TASK:
Only the lines below starting at the one that contains "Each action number" and ending at the one that contains "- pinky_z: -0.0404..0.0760" are to be reproduced, exactly and with both ends kept.

(Records from a data collection)
Segment Open

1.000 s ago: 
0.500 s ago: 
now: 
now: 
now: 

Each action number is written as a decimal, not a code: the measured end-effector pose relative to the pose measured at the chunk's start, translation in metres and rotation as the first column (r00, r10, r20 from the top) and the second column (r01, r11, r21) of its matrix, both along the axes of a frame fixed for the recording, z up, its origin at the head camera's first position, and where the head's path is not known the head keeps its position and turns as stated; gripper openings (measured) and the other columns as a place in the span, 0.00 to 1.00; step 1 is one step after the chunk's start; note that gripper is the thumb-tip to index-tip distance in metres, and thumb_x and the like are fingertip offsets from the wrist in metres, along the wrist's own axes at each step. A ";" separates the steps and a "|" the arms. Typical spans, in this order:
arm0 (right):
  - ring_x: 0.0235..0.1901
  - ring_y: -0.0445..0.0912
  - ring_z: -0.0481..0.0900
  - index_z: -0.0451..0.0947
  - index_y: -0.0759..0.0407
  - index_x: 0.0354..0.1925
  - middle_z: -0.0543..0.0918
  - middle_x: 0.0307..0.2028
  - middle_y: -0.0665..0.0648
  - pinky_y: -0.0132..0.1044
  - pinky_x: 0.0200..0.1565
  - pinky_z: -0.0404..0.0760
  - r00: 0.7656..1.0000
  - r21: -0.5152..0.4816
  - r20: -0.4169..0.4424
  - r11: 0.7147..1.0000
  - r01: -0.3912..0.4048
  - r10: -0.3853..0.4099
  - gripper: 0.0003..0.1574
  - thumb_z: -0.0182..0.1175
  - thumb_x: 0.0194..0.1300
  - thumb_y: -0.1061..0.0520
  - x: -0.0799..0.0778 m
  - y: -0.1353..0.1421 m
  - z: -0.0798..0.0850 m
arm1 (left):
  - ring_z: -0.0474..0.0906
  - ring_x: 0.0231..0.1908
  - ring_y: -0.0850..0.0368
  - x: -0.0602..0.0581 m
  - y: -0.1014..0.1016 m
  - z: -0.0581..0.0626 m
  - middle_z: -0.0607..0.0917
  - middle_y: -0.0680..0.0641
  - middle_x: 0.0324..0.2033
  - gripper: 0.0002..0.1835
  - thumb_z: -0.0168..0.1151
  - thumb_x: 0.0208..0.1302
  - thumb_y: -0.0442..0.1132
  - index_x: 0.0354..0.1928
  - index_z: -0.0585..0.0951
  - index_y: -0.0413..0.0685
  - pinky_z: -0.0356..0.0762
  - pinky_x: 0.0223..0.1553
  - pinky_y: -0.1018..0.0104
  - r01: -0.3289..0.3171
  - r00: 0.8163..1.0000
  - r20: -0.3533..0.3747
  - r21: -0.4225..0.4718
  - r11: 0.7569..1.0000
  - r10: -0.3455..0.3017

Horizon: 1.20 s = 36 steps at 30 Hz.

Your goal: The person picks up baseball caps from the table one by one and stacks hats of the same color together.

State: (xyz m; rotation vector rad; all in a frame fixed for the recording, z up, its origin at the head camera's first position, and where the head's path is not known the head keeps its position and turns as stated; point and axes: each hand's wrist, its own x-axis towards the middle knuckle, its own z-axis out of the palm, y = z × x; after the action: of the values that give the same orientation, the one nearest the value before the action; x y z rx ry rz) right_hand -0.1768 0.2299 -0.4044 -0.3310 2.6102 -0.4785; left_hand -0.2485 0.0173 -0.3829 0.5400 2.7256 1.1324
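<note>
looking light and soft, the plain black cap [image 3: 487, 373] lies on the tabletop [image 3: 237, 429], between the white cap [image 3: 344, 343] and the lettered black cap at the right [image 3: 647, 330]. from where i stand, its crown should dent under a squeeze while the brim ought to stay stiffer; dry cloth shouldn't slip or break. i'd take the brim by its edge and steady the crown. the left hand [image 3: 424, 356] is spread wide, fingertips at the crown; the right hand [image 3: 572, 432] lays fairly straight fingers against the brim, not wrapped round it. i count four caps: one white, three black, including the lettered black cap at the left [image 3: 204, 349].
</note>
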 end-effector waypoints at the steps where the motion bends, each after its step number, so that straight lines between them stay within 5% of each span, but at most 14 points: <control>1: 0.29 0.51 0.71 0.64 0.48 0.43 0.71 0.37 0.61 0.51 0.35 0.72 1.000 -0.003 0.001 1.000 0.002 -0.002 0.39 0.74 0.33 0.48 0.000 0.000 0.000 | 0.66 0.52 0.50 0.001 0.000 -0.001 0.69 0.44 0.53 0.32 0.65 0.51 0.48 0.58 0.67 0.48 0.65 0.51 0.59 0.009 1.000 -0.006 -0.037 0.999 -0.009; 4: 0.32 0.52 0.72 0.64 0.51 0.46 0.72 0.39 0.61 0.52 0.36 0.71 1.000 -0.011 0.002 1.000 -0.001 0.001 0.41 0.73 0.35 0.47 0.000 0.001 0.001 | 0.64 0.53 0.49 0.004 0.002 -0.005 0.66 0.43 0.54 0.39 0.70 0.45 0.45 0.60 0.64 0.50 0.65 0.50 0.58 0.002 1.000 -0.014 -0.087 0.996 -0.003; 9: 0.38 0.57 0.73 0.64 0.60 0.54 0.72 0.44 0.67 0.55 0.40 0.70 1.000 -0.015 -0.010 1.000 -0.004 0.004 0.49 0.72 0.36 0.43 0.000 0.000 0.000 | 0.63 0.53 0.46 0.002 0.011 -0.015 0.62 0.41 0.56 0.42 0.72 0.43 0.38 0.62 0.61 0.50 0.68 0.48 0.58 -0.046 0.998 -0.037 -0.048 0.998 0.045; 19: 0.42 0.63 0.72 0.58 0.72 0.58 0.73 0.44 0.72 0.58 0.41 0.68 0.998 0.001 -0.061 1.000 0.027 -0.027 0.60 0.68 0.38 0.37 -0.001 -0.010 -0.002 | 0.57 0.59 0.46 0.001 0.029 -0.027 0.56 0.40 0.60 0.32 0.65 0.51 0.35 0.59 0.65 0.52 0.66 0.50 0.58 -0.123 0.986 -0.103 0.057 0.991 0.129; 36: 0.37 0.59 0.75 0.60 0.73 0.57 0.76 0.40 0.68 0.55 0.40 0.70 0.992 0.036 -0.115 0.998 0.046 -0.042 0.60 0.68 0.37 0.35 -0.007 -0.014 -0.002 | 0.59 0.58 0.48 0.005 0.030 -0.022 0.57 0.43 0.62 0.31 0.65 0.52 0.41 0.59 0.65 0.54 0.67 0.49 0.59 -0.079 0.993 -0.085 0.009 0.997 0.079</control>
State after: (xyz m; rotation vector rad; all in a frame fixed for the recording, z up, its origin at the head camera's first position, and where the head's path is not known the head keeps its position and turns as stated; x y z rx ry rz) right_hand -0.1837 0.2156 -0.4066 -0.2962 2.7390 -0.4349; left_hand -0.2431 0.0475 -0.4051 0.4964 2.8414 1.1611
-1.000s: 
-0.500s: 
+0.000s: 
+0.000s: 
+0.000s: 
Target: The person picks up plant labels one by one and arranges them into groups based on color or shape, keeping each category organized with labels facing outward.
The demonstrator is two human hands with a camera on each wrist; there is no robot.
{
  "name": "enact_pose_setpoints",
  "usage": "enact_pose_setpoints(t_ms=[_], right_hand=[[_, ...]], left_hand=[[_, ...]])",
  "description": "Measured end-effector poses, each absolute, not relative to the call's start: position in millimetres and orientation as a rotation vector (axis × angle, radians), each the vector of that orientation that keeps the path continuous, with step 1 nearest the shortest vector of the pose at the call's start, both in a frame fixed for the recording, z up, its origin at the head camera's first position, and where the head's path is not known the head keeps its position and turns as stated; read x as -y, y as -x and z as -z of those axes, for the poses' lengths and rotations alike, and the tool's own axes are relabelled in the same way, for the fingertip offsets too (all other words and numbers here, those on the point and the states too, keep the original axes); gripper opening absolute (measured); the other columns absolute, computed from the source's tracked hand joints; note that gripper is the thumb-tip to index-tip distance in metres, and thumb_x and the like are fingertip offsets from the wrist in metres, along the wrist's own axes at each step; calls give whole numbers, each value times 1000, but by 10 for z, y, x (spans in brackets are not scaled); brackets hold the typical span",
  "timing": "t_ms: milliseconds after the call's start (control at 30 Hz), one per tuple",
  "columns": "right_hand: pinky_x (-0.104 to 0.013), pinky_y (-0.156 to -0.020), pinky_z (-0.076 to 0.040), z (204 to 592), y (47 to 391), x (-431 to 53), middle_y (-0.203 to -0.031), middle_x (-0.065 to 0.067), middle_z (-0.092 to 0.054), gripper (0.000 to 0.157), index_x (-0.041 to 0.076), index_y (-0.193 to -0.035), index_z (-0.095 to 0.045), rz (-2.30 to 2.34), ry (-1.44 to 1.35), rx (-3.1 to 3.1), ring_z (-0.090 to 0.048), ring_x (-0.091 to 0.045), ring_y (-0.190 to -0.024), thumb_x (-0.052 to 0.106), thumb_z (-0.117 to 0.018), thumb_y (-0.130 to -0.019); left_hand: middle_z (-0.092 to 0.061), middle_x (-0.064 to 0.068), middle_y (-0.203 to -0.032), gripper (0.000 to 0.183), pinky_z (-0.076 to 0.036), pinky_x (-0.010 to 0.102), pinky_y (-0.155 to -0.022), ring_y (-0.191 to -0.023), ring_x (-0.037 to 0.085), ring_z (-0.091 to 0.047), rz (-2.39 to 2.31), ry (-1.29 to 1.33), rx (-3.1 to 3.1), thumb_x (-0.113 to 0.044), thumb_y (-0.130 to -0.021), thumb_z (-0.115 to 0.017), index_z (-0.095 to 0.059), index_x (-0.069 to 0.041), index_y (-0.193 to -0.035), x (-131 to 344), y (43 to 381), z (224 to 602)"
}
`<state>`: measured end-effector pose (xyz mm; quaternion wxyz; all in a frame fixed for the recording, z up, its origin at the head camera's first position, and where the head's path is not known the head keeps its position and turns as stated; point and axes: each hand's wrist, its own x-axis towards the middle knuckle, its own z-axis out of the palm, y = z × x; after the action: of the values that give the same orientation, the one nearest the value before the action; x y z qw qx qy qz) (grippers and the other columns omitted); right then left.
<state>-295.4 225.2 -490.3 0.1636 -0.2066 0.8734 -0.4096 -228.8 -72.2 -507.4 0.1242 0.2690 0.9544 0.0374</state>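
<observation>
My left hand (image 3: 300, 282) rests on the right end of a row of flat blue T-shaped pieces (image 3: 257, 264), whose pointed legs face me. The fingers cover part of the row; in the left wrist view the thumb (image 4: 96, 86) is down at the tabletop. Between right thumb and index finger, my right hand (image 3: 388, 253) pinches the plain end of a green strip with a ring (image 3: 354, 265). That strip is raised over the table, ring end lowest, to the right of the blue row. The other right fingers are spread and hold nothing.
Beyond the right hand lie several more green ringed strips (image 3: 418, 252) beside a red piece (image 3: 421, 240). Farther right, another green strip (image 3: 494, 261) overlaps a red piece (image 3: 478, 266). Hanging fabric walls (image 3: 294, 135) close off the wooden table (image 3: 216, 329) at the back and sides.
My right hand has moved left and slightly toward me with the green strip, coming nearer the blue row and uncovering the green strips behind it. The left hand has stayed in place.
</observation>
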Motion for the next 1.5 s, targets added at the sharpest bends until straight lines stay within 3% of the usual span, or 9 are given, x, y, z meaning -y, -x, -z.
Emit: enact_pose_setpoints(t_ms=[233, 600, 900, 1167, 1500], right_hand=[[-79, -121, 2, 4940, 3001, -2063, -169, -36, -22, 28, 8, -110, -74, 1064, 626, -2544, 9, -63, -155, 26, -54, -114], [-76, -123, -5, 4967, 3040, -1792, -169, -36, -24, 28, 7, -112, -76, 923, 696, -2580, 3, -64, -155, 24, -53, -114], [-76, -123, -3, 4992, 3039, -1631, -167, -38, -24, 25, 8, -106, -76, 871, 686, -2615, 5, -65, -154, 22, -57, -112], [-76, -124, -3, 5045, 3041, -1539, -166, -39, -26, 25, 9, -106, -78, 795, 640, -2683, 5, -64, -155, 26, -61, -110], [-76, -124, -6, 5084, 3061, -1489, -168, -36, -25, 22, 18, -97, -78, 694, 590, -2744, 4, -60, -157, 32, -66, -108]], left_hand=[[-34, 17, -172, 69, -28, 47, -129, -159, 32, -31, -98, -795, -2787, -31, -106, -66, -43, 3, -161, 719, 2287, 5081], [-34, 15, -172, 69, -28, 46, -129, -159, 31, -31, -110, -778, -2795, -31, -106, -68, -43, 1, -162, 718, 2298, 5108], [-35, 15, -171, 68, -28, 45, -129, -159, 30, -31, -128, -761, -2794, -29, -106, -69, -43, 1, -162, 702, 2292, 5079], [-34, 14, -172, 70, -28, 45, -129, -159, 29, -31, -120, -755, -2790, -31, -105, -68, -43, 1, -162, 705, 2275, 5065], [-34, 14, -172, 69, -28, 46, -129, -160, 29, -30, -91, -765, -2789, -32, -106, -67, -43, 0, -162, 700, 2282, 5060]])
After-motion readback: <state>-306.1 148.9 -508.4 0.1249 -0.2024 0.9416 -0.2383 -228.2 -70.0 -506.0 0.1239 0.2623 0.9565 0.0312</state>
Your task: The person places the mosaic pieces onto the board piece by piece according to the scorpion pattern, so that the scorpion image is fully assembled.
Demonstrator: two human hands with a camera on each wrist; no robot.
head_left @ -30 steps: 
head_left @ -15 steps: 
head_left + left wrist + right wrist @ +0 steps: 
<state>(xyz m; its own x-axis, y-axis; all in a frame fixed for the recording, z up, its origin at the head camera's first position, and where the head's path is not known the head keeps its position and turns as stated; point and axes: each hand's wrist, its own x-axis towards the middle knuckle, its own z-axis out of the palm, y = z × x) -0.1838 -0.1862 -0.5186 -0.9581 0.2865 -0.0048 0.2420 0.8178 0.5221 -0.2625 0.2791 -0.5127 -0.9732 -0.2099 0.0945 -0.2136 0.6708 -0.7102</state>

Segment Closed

TASK ANSWER:
Each action number is written as a decimal, not a code: the measured end-effector pose relative to the pose measured at the chunk's start, translation in metres and rotation as the first column (r00, r10, r20 from the top) and the second column (r01, r11, r21) of its matrix, both along the axes of a frame fixed for the recording, z up, its origin at the head camera's first position, and where the head's path is not known the head keeps its position and turns as stated; gripper openings (measured) and the other columns as a place in the span, 0.00 to 1.00; step 1 is one step after the chunk's start; note that gripper is the thumb-tip to index-tip distance in metres, and thumb_x and the like are fingertip offsets from the wrist in metres, along the wrist's own axes at each step. A ";" separates the steps and a "|" the arms. Typical spans, in this order:
arm0 (right):
  - ring_x: 0.0235..0.1901
  - ring_y: -0.0445..0.0912
  - ring_z: -0.0481..0.0900
  - index_z: -0.0451..0.0947
  - index_y: -0.0759..0.0407
  - index_x: 0.0354..0.1925
  - middle_z: -0.0543..0.0918
  - middle_x: 0.0307..0.2028
  - middle_y: -0.0665..0.0648
  - pinky_y: -0.0132..0.1044
  - pinky_x: 0.0200..0.1565
  - pinky_z: -0.0404..0.0760

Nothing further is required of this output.